Back ← Anybody who knows web content and looks at Microsoft’s code can immediately see that there is a lot of proprietary and extra information included. And if you don’t know HTML code, you might have no way of figuring out or correcting mysterious formatting quirks and inconsistencies. In response to these problems, software like Macromedia Dreamweaver provides options to “Clean up Word HTML”, and Office XP offers an export option for a “Web Page, filtered”. With WordPerfect, a document with footnotes might work with wonderful onscreen references when your mouse hovered over a link, but it generally requires the IE browser, and you need to copy an image icon into an appropriate subdirectory.
New versions of Microsoft Office 2003, Adobe Acrobat 6, Photoshop CS, and Macromedia Studio MX 2004 offer unparalleled advances in technology, productivity and interactivity.
Forward → With Microsoft Office 2003, users can share documents more easily, Outlook users can restrict use of email messages, and Word users can restrict editing privileges in their documents.
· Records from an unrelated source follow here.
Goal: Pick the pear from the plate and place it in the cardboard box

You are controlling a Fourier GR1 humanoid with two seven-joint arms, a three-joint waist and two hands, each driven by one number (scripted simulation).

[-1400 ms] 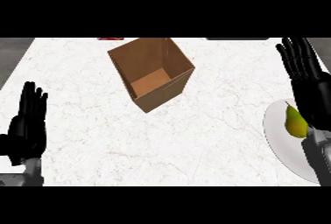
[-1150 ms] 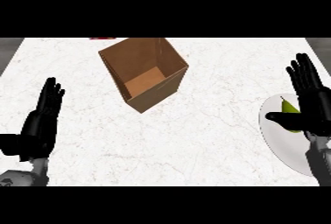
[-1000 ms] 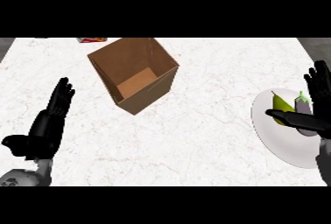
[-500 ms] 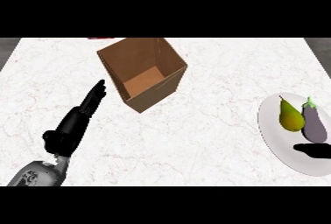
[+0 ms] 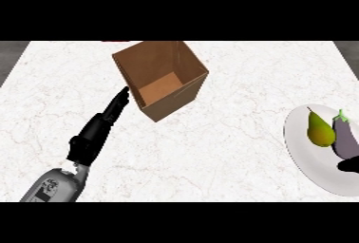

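The pear (image 5: 320, 130) sits on the plate (image 5: 308, 162), just up and left of my right hand (image 5: 349, 165). Only a dark sliver of that hand shows, so I cannot tell whether it is open or closed. The pear's long axis runs away from me, stem end farthest. It looks smooth and yellow-green, beside a purple eggplant (image 5: 345, 141). My left hand (image 5: 95, 133), fingers straight, is well apart from it, by the cardboard box (image 5: 160, 78).

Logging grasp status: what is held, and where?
Nothing visibly. The pear lies free on the plate; left hand open beside the cardboard box; right hand barely shows.
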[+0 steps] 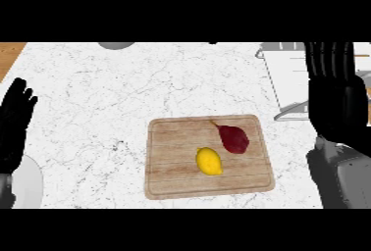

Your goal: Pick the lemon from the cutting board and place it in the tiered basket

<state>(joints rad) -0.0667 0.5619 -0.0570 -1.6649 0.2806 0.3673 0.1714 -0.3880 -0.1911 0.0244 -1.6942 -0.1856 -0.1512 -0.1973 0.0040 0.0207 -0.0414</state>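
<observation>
While both hands hang open, fingers straight, left hand at frame left, right hand at right, lemon lies on board at centre, just beside red vegetable; basket upper right.

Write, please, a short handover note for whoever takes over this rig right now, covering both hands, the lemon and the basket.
Left hand: open, fingers up, at the view's left edge, holding nothing.
Right hand: open, at the view's right, partly in front of the tiered basket, holding nothing.
Lemon: lying on the cutting board, next to a dark red vegetable.
Done: nothing; the lemon is not yet grasped.
Left: grasp the lemon, carry it right to the basket, and set it in.
</observation>
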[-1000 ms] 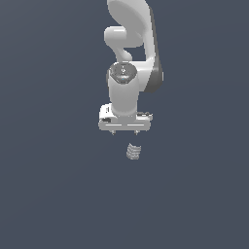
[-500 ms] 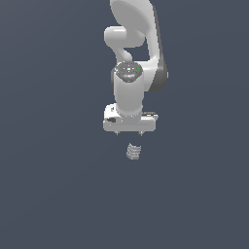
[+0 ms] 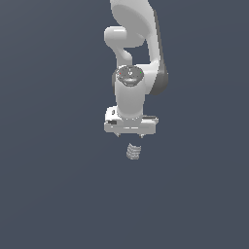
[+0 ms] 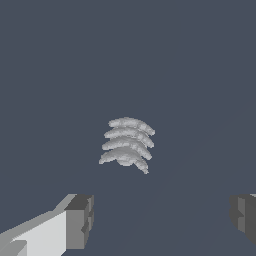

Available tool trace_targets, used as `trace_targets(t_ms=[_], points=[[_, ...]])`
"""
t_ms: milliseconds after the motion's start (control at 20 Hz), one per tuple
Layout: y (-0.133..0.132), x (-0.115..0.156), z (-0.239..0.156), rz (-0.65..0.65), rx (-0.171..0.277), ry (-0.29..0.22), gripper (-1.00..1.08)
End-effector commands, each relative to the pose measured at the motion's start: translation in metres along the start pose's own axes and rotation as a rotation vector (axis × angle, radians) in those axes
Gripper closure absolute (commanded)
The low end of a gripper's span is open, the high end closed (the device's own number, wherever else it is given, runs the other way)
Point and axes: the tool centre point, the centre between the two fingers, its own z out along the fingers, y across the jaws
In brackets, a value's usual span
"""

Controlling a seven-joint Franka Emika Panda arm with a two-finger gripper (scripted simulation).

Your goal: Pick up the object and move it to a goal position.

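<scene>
grey, ridged object [image 4: 127,144] lies on the dark table [image 3: 53,194], just below the gripper [image 3: 130,136] and apart from it. jaws are released, spread wider than the object, holding nothing. judgement: the approach is in hand; the arm should centre over the ridges, descend straight, and close only once both fingers [image 4: 79,221] flank the object. the far finger is cut off at the wrist view's edge. fingertips are hard to make out in the exterior view. no goal marker shows.

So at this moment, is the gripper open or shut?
Open: in the wrist view the gripper fingers stand wide apart, and the object lies beyond, untouched.
</scene>
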Motion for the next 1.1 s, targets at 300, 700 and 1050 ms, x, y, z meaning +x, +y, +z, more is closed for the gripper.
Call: trace_targets(t_ms=[300,700,1050], points=[[-0.010,0.014,0.029,0.107,-0.013,0.008,-0.92],[-0.019,0.024,0.053,0.193,-0.025,0.018,-0.92],[-0.021,0.025,0.058,0.208,-0.028,0.019,-0.92]])
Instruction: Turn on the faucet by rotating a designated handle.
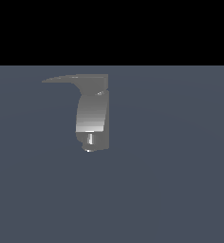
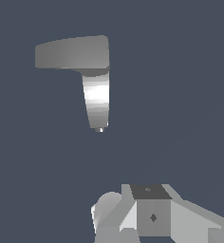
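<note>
Gray metallic faucet (image 1: 92, 114) standing on a flat blue-gray floor (image 1: 171, 180), its curved blocky body upright and a small cylindrical nozzle stub (image 1: 90, 138) showing at the lower end. The handle (image 1: 69, 79), a thin flat lever, joins the faucet's top at its wide end and tapers to a point toward the exterior view's left. The arm does not appear in the exterior view. In the wrist view, the faucet (image 2: 97, 97) and its handle (image 2: 71, 53) lie ahead of the gripper (image 2: 147, 213) and well apart from it, with bare floor (image 2: 180, 95) between them; nothing touches the handle. Only the white and gray body of the gripper is visible at the frame's edge. Its fingertips are cut off, so whether the jaws stand apart or together cannot be told. Nothing is seen held in the gripper.
</note>
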Available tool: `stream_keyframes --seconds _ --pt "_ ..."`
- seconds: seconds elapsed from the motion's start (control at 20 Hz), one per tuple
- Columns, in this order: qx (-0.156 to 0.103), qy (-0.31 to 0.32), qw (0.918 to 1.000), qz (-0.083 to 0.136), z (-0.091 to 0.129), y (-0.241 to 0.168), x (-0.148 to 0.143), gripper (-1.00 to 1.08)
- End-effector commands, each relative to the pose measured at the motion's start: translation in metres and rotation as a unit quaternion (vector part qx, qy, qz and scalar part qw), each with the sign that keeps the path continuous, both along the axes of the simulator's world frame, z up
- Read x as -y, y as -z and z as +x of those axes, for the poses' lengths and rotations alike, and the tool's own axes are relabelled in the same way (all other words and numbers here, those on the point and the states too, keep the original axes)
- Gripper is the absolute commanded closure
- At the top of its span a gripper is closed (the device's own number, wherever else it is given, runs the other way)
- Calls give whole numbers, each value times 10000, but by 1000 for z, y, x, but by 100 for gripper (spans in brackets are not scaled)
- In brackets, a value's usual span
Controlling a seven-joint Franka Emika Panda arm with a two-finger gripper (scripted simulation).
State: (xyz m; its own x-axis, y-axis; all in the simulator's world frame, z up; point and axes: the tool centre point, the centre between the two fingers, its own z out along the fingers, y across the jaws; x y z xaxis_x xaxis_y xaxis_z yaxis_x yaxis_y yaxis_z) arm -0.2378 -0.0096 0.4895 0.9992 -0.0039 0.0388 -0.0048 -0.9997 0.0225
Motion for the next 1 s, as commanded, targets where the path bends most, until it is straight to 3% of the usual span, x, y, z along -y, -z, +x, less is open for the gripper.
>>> stream_keyframes --seconds 0.0,0.5,0.95 --pt "0 0 10000 0 0 0 0 108" --pt "-3 250 9997 7 2 8 -11 108" --pt "-10 905 9959 28 10 28 -41 108"
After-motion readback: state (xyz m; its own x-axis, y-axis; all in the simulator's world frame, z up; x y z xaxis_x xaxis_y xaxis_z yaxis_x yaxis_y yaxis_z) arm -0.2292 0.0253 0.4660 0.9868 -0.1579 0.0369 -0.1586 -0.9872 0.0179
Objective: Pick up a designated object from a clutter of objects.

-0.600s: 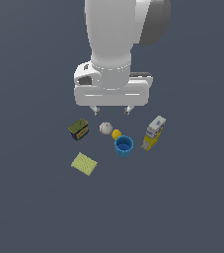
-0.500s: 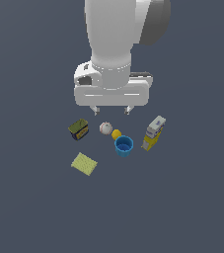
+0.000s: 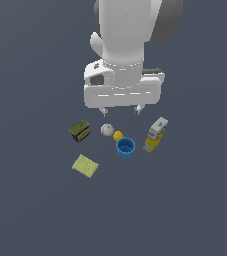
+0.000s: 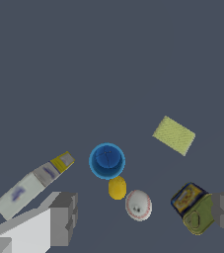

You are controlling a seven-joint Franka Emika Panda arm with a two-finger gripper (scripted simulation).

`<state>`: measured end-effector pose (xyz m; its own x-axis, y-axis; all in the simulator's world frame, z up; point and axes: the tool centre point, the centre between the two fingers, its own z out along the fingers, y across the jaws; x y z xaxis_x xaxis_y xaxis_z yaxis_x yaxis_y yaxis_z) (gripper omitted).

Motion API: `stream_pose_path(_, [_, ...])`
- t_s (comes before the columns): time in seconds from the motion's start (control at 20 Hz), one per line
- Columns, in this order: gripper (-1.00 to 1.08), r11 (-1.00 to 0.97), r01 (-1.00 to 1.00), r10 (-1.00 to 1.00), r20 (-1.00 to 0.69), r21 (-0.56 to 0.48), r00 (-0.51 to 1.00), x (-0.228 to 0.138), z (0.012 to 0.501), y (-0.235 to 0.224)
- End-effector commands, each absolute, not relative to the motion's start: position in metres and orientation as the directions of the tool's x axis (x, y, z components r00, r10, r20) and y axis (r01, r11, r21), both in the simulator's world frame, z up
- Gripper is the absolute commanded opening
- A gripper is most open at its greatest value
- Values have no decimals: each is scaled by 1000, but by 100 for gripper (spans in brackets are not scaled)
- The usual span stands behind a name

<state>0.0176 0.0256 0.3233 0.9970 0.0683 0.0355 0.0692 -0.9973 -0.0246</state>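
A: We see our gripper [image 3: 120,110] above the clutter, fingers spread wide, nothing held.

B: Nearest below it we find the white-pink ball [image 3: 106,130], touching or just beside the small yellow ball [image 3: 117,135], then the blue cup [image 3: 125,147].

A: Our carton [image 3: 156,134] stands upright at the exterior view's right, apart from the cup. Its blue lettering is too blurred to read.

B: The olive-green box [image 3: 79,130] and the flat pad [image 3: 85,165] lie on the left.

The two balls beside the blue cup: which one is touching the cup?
The small yellow ball sits against the blue cup; the white-pink ball lies beyond it, away from the cup.
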Motion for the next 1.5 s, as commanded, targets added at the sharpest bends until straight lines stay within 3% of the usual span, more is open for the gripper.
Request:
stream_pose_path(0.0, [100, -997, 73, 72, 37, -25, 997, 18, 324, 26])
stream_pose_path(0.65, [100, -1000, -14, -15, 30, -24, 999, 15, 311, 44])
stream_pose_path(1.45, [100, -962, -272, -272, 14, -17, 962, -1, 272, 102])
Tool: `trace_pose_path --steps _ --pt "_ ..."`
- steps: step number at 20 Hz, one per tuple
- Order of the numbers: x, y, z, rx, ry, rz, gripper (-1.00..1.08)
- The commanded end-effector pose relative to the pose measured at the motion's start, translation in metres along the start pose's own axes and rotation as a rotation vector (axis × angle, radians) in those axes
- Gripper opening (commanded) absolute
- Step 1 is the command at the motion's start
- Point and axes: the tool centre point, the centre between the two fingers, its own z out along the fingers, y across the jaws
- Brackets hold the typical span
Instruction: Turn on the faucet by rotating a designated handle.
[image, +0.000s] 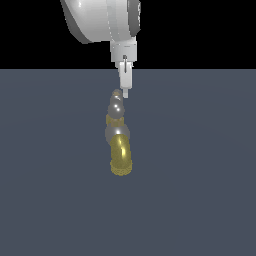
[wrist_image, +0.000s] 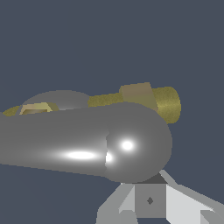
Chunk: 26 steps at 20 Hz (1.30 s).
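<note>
The faucet stands on the grey floor, and the exterior view looks at it end-on. Its curved brass spout (image: 120, 156) points toward the viewer below a silver collar (image: 117, 133). The silver handle (image: 116, 107) runs back behind the collar, and its far bulbous end sits by my gripper (image: 125, 93). The gripper hangs straight down, its tips level with that far end and just to its right in the exterior view. The wrist view is filled by the handle's rounded end (wrist_image: 136, 144), very close, with the brass spout (wrist_image: 168, 103) behind it. The jaws' spread is not readable.
A flat dark grey floor (image: 200, 190) surrounds the faucet on all sides. The white arm body (image: 100, 20) hangs overhead at the back. Nothing else stands nearby.
</note>
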Motion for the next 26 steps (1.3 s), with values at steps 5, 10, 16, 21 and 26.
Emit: trace_pose_path --steps 5,10,16,21,26 --pt "0.019 -0.008 -0.001 0.000 0.004 -0.012 -1.00" --pt "0.045 -0.019 -0.002 0.000 0.010 -0.029 -1.00" --pt "0.076 -0.033 -0.003 0.000 0.018 -0.049 -1.00" --pt "0.104 -0.046 -0.005 0.000 0.025 -0.067 -1.00" --pt "0.133 -0.060 -0.006 0.000 0.032 -0.086 -1.00"
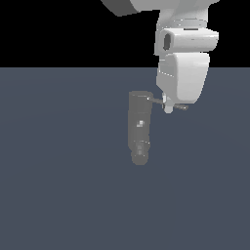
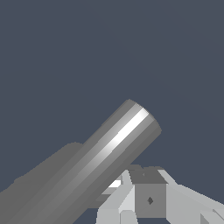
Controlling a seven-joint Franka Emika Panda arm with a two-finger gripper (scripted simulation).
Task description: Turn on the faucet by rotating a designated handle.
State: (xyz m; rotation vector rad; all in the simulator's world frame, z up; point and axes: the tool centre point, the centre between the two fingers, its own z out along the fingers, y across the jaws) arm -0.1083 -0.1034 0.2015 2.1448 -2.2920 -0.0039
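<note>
Dark slate floor (image 1: 58,195), glossy grey faucet (image 1: 139,127), thin handle (image 1: 155,101)

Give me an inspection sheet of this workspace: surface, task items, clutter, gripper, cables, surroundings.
Surface: flat blue-grey floor, bare where it shows.
Faucet: grey glossy cylinder with a narrower rounded tip toward the bottom of the exterior view; white highlights on its body.
Handle: thin grey rod projecting from the faucet's top toward the exterior view's right.
Clutter: nothing seen.
Gripper: white, at the handle's outer stretch; one of the fingers overlaps the rod. Open or shut cannot be told.
Cables: nothing seen.
Surroundings: black background above the floor; nothing else seen.
</note>
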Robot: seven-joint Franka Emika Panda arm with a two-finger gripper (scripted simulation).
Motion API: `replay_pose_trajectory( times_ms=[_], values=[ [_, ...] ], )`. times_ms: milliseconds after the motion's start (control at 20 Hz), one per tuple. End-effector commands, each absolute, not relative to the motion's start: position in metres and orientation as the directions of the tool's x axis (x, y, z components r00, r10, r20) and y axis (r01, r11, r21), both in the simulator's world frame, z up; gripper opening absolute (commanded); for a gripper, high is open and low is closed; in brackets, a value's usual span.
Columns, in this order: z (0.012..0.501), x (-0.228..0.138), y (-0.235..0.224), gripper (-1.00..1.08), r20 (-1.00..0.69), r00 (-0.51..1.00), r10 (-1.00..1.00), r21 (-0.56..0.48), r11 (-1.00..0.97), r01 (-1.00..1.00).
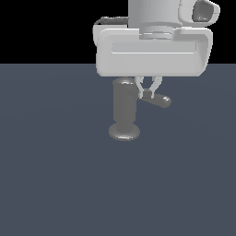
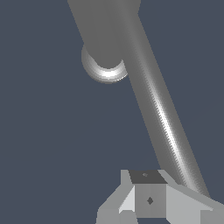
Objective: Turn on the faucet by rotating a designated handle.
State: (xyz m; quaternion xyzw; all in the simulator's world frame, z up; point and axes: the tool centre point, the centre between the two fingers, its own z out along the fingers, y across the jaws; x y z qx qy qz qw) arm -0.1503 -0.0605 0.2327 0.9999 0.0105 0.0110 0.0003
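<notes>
The faucet (image 1: 124,108) is a dull grey upright cylinder on a flared round foot (image 1: 124,132). Its handle (image 1: 160,99), a thin grey rod, sticks out toward the exterior view's right. My gripper (image 1: 148,94) hangs from above with its fingertips drawn together at the rod, close to the cylinder. In the wrist view the handle (image 2: 162,113) runs as a long shiny bar alongside the closed fingers (image 2: 148,199), which hold nothing between them. The gripper (image 2: 148,178) sits against the rod's side, and the faucet foot (image 2: 105,72) shows behind the bar.
The faucet stands on a plain dark blue-grey floor (image 1: 55,175). The white gripper body (image 1: 154,53) hides the top of the cylinder in the exterior view.
</notes>
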Motion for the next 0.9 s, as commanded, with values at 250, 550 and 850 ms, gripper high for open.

Adobe Acrobat 6 allows you to assemble PDF documents from multiple sources, including spreadsheets and different word processors. Photoshop allows you to customize workspaces, navigate and annotate files within the program, and touch up photos like you have never done before. Macromedia’s Dreamweaver MX 2004 has improved support for cascading style sheets and file management, and Fireworks MX 2004 provides better HTML integration and improved drawing tools.
Back ← Each of these programs naturally comes at a significant cost, and it’s unclear that any of the new features are essential when considered independently. Moreover, most of the new features of these programs assume that every user will have the new software. Though Microsoft Office 2003 should be compatible with earlier versions, they released a 78 page (!!) whitepaper detailing migration issues between Office97 and 2003. Adobe Acrobat makes it difficult to set default parameters for anything below version 5 of the Reader software. And the look of all of these new versions has changed, forcing users to look in new locations for known menu commands.
In closing, my personal belief is that technology has us all dancing a constant bunny hop, and the songs keep changing. In spite of this, it is still fun to work with technology in the legal environment. Also, there is little danger that our roles as librarians, technologists, searchers, teachers, and trainers will prevent us from being dance instructors and students for a long time to come.